Le sénateur du Parti populaire affirmait donc que le Parlement européen a voté contre le droit à l’avortement. Vrai ou faux ?

Ce n’est pas tout à fait vrai. En fait, les députés européens n’ont pas voté explicitement contre ce rapport Estrella, du nom d’une eurodéputée socialiste portugaise.

Infographie avortement
Infographie avortement © IDE

Ce rapport réclamait pour les femmes un accès généralisé à la contraception et à des services d’avortements sûrs, partout en Europe. Il était non contraignant, autrement dit il ne s’agissait que de donner l’avis du Parlement européen sur le sujet.

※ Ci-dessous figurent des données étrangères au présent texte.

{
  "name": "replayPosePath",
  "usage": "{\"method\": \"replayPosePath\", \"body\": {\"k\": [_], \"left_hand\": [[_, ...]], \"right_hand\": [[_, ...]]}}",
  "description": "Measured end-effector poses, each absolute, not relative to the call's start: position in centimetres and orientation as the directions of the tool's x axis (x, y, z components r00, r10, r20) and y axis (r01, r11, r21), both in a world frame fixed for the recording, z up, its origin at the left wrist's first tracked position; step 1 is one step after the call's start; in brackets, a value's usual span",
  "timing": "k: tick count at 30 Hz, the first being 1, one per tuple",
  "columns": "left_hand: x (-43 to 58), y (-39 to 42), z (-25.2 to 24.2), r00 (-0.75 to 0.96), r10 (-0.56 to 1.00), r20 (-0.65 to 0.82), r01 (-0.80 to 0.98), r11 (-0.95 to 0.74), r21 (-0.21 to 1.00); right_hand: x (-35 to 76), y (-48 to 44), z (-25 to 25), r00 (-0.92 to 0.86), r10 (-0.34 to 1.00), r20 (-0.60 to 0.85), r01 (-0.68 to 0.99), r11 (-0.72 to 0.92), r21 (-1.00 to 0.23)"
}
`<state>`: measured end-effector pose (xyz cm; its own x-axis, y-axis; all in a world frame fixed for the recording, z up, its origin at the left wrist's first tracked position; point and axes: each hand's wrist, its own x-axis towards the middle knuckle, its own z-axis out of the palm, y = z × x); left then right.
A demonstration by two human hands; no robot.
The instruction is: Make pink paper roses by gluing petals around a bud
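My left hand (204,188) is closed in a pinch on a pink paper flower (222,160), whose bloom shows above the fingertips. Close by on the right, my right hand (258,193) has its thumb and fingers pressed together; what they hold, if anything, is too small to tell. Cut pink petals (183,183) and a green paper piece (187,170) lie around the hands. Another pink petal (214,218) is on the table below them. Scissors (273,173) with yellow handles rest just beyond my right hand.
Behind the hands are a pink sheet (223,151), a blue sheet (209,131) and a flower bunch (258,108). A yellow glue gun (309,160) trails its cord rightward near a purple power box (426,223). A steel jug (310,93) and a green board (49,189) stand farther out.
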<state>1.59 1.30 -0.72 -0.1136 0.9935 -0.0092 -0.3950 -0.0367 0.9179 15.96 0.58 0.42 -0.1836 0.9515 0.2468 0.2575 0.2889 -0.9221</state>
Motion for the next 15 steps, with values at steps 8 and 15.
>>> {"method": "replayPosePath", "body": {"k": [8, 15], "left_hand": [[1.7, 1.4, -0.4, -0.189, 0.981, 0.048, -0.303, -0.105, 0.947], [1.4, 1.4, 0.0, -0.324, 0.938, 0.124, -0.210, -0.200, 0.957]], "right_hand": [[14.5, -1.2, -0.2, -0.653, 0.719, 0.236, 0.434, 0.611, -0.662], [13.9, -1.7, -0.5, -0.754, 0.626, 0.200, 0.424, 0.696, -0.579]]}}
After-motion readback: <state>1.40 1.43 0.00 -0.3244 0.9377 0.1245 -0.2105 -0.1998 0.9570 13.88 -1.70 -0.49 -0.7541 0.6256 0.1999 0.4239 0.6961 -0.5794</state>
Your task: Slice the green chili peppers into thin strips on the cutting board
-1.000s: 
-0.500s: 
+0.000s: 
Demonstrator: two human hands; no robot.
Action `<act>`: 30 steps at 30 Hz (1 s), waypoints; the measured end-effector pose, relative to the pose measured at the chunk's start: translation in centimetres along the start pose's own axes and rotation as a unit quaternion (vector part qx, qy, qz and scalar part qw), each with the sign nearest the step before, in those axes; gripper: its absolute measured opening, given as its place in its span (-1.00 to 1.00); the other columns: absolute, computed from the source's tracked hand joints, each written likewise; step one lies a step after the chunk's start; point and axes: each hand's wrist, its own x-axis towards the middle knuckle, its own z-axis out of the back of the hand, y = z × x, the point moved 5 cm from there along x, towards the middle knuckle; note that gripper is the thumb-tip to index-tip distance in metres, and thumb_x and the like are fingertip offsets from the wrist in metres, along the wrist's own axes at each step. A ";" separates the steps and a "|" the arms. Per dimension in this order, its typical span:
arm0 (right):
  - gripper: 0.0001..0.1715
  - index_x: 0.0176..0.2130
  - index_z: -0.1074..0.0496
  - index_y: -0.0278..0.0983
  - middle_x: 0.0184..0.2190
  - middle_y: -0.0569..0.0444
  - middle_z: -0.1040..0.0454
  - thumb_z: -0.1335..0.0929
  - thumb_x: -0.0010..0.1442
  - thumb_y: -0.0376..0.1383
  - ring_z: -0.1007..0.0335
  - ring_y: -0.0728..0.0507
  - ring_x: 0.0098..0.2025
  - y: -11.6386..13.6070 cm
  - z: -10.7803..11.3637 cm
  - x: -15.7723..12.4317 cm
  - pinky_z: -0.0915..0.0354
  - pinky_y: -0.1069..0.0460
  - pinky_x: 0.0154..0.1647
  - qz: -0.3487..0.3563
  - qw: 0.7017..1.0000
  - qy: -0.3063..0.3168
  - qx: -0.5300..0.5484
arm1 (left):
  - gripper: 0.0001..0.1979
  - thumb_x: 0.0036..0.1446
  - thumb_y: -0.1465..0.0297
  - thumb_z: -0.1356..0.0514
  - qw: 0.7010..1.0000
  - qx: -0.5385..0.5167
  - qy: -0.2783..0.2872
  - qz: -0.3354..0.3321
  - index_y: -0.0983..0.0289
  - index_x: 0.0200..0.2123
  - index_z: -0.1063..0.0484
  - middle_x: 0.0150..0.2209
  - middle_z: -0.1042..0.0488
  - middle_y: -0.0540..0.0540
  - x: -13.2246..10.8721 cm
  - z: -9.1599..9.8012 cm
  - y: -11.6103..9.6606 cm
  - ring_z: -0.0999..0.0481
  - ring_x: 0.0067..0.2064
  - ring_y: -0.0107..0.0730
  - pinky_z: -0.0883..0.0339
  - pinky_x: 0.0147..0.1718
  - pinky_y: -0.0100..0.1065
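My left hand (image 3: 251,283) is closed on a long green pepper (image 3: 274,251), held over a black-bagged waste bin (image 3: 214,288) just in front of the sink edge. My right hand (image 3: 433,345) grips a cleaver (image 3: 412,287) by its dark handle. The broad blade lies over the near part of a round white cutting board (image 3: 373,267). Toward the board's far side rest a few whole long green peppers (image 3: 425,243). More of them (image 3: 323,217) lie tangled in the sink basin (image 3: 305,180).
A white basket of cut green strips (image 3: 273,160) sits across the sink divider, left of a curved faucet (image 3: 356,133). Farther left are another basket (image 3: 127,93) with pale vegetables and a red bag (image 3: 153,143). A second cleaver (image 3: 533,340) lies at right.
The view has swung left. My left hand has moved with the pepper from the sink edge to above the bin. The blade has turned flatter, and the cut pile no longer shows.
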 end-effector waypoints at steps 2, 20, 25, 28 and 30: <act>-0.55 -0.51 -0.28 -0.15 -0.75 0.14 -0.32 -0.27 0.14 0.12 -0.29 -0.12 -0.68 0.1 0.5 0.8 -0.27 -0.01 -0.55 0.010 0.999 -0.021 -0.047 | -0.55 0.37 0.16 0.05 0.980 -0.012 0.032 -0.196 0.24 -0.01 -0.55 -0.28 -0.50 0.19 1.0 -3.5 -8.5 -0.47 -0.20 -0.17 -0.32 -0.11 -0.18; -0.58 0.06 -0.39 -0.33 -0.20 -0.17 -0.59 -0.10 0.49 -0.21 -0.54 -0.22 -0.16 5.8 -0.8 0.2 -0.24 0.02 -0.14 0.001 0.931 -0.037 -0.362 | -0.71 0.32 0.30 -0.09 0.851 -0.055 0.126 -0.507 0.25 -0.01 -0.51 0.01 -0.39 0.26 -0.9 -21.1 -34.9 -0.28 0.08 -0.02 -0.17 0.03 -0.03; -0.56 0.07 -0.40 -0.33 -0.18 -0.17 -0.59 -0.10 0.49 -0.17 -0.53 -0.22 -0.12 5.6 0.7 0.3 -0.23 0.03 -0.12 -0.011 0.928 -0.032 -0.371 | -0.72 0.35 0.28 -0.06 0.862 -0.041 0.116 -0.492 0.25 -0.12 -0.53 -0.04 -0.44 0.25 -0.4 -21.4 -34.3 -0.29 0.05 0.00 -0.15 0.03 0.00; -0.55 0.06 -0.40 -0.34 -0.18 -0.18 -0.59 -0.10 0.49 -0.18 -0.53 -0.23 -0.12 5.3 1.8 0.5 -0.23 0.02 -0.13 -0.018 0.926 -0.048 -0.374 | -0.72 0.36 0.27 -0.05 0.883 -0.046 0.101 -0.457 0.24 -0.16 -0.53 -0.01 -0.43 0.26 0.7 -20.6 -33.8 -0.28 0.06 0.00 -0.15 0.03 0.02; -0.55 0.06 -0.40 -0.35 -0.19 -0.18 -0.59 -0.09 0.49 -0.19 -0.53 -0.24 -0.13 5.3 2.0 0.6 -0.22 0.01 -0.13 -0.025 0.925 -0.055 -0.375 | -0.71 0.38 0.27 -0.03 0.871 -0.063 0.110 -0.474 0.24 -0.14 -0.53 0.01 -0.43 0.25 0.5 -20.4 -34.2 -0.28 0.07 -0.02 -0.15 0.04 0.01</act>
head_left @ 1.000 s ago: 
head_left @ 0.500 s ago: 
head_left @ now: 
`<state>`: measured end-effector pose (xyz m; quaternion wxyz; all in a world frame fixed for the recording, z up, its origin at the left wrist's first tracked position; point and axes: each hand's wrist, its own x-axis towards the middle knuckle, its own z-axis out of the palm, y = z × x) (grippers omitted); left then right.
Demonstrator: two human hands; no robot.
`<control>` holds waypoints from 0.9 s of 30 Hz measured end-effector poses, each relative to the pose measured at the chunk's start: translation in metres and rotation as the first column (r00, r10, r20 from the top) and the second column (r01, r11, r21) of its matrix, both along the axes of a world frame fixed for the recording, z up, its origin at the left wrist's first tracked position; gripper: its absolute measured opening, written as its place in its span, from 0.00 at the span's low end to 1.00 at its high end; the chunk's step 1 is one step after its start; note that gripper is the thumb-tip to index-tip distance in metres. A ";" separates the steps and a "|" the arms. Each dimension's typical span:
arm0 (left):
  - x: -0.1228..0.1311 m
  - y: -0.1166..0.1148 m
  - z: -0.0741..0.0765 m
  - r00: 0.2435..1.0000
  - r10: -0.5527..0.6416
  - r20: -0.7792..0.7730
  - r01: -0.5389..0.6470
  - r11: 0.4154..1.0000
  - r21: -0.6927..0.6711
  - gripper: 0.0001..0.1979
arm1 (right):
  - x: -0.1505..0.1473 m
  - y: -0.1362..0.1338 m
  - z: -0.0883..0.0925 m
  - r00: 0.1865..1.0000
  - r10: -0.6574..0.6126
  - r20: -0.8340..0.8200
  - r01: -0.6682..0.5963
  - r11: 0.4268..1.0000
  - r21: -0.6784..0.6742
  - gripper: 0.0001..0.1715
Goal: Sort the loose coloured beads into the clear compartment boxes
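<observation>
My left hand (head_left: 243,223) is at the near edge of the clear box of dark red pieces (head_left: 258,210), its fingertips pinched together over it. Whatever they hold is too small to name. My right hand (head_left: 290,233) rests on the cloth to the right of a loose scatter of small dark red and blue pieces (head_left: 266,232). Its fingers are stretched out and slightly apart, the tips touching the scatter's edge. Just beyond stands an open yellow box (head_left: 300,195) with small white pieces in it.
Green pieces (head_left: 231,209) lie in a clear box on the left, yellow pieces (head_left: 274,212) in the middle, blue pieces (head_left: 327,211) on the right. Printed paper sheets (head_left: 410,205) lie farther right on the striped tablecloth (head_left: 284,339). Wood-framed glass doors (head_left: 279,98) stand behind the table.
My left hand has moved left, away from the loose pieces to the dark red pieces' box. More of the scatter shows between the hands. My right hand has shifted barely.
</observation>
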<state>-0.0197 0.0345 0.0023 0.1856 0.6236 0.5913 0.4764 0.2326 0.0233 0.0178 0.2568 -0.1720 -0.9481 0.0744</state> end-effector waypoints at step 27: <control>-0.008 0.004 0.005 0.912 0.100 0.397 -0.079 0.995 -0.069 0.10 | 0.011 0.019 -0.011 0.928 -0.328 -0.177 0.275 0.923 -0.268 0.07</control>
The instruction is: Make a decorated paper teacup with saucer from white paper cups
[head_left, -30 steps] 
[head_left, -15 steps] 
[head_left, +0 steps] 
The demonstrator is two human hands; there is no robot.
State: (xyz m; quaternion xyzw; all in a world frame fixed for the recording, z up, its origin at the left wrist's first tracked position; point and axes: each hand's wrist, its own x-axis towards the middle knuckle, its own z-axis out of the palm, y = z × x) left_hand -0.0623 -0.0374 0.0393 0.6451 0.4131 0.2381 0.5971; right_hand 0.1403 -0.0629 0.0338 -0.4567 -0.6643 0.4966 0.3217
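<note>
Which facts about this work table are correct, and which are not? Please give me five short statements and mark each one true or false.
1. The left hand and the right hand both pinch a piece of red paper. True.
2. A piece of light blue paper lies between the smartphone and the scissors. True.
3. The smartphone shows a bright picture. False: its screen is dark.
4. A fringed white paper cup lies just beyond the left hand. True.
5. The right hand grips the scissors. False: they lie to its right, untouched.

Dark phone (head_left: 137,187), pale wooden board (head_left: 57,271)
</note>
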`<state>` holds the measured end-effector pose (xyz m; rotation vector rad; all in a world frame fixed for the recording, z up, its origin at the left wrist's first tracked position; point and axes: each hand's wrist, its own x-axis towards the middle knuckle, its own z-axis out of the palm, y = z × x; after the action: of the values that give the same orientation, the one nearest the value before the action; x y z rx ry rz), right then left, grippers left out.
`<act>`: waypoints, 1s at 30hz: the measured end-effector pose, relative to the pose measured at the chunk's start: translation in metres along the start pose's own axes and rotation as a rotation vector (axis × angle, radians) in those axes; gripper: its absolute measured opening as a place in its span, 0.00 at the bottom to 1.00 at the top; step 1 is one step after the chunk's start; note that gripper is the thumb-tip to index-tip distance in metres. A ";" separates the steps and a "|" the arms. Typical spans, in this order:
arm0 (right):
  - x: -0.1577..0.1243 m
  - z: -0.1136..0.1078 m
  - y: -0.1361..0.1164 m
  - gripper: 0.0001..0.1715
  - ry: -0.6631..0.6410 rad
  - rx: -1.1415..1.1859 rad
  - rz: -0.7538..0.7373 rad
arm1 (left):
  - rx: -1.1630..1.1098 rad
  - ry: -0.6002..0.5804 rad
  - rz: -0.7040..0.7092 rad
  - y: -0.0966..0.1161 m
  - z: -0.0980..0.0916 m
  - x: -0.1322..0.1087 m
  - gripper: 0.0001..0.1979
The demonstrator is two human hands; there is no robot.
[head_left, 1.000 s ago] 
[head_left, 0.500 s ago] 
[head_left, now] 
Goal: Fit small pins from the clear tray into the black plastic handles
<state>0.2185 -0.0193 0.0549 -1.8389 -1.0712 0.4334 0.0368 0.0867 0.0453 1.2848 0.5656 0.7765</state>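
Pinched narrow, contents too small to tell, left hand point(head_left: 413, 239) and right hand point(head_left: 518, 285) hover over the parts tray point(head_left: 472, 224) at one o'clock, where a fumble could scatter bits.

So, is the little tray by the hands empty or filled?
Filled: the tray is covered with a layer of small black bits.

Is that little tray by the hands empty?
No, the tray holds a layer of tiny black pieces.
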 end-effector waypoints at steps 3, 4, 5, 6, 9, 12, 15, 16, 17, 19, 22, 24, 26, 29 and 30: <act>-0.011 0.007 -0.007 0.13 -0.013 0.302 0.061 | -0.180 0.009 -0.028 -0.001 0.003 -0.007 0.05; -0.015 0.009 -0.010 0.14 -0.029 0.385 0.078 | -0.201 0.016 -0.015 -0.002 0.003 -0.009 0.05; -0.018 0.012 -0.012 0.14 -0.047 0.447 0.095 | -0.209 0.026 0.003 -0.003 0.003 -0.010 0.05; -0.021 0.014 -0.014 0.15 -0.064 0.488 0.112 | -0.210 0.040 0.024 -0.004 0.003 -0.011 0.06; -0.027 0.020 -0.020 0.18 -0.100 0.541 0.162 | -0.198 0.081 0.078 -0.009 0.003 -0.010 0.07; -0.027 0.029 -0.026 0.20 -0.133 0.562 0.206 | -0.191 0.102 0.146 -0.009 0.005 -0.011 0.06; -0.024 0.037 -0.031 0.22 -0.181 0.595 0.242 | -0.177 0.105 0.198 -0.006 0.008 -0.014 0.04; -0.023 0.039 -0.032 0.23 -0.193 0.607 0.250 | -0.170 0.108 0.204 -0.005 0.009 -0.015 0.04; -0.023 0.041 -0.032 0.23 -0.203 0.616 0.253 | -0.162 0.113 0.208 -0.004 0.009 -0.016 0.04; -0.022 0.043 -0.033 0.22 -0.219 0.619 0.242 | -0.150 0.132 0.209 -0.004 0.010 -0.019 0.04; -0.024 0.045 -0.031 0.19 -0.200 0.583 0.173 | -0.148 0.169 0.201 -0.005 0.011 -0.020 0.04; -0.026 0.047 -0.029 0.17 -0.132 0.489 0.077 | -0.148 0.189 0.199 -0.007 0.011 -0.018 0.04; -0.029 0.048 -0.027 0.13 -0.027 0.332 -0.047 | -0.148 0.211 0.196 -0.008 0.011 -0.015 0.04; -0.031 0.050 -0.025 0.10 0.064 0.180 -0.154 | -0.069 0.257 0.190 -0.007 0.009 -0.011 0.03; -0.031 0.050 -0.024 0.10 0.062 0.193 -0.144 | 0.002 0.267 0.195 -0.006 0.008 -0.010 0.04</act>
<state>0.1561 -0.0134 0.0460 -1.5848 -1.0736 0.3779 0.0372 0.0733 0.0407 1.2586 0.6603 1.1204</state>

Mais il n’a pas passé la rampe. Le 10 décembre, c’est une autre résolution qui a été adoptée, très courte (8 lignes !) dans laquelle les eurodéputés le disent : les politiques relative à la santé sexuelle et à l’éducation sexuelle sont du seul ressort des Etats membres et donc pas de l’Union européenne. Cette contre résolution a été adoptée de justesse, avec 7 voix d’écart et 35 abstentions.

Selon Luis Peral Guerra, ce vote à Strasbourg reflèterait l’esprit du débat au niveau européen. Vrai ou faux ?

Alors c’est faux si l’on tient compte de l’état du droit en Europe, car la majorité des 28 Etats de l’Union ont légalisé le droit à l’avortement.

A ce jour, seul Malte l’interdit totalement. La Pologne et l’Irlande autorisent l’avortement, mais dans des restrictions très strictes. Depuis juillet dernier, l’Irlande l’autorise uniquement si la vie de la mère est en danger.

Ce qui est vrai en revanche, c’est que le débat ressurgit dans plusieurs pays européens (et pas seulement en France).

Pour Marie-Pierre Martinet, secrétaire générale du Planning familial, le climat n’est pas très bon en Europe pour les droits sexuels. Avec la crise, elle constate un retour de l’ordre moral dans plusieurs pays :

Outre l’Espagne, qui pourrait bientôt limiter le droit à l’avortement, les Suisses devront se prononcer lors d’une votation citoyenne, le 9 février, sur un déremboursement des IVG.